# Happy Birthday mthrnite!



## Vulpes Abnocto (Mar 22, 2010)

Here's my best *birthday wishes for our esteemed moderator, and my good friend, mthrnite! 
	

	
	
		
		

		
			









(I was gonna have them make you an iPod cake, but it turned out so small that I had them upgrade you to the iPad cake. )

Enjoy it, and may you have many more!




*posted half a day early so none of you other assholes could post it before me. Nyah!


----------



## Minox (Mar 22, 2010)

Happy birthday mate. Hope you have a really great day tomorrow


----------



## Danny600kill (Mar 22, 2010)

Is mthrnite that douchbag who locked all those pokémon translation fix threads ? 
	

	
	
		
		

		
		
	


	




Love you really Mthrnite

Happy birthday


----------



## tj_cool (Mar 22, 2010)

Happy B-day


----------



## thegame07 (Mar 22, 2010)

Happy birthday m8, hope you have a nice day with your family.


----------



## p1ngpong (Mar 22, 2010)

Happy birthday mthr, have a great day!


----------



## luke_c (Mar 22, 2010)

Happy birthday matey


----------



## mthrnite (Mar 22, 2010)

Cheers mates!


----------



## Brian117 (Mar 22, 2010)

Mthr! Gary!
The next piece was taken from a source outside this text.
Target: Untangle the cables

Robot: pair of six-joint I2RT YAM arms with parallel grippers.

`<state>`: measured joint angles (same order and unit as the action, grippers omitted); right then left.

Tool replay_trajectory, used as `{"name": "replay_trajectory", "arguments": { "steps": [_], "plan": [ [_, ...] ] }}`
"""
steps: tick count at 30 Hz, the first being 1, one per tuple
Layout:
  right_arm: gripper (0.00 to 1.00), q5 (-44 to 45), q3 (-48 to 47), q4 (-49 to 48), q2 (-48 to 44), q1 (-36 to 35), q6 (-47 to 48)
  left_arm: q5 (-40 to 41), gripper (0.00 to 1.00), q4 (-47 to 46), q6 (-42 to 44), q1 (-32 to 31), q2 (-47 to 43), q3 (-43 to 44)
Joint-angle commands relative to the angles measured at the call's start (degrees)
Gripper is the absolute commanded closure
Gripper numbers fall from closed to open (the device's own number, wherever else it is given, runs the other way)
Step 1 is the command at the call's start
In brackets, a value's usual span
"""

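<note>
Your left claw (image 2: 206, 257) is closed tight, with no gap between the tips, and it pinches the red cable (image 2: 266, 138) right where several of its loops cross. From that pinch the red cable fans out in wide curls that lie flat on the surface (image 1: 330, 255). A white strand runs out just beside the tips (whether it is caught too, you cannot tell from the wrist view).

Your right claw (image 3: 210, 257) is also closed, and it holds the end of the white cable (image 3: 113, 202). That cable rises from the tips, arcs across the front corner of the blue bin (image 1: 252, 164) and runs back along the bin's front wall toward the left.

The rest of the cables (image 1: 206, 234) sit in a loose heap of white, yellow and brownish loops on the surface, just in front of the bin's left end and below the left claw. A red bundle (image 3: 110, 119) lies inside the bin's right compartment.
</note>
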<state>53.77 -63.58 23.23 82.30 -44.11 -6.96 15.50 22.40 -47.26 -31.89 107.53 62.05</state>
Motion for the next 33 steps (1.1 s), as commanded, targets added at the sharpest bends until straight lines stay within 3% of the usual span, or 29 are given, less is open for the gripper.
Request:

Happy Birthday!!! DD

Hope your day goes the way you want it to!


----------



## The Catboy (Mar 22, 2010)

Happy Birthday


----------



## lagman (Mar 22, 2010)

Happy birthday man, you know you have a friend down here 
	

	
	
		
		

		
		
	


	




.


----------



## Neko (Mar 22, 2010)

Happy Birthday mthrnite! 
	

	
	
		
		

		
		
	


	



Don't drink too much.


----------



## Maz7006 (Mar 22, 2010)

Happy Birthday


----------



## Ace Gunman (Mar 22, 2010)

Happy birthday mthr!  
	

	
	
		
		

		
		
	


	
















  Hope you're having a better night than last.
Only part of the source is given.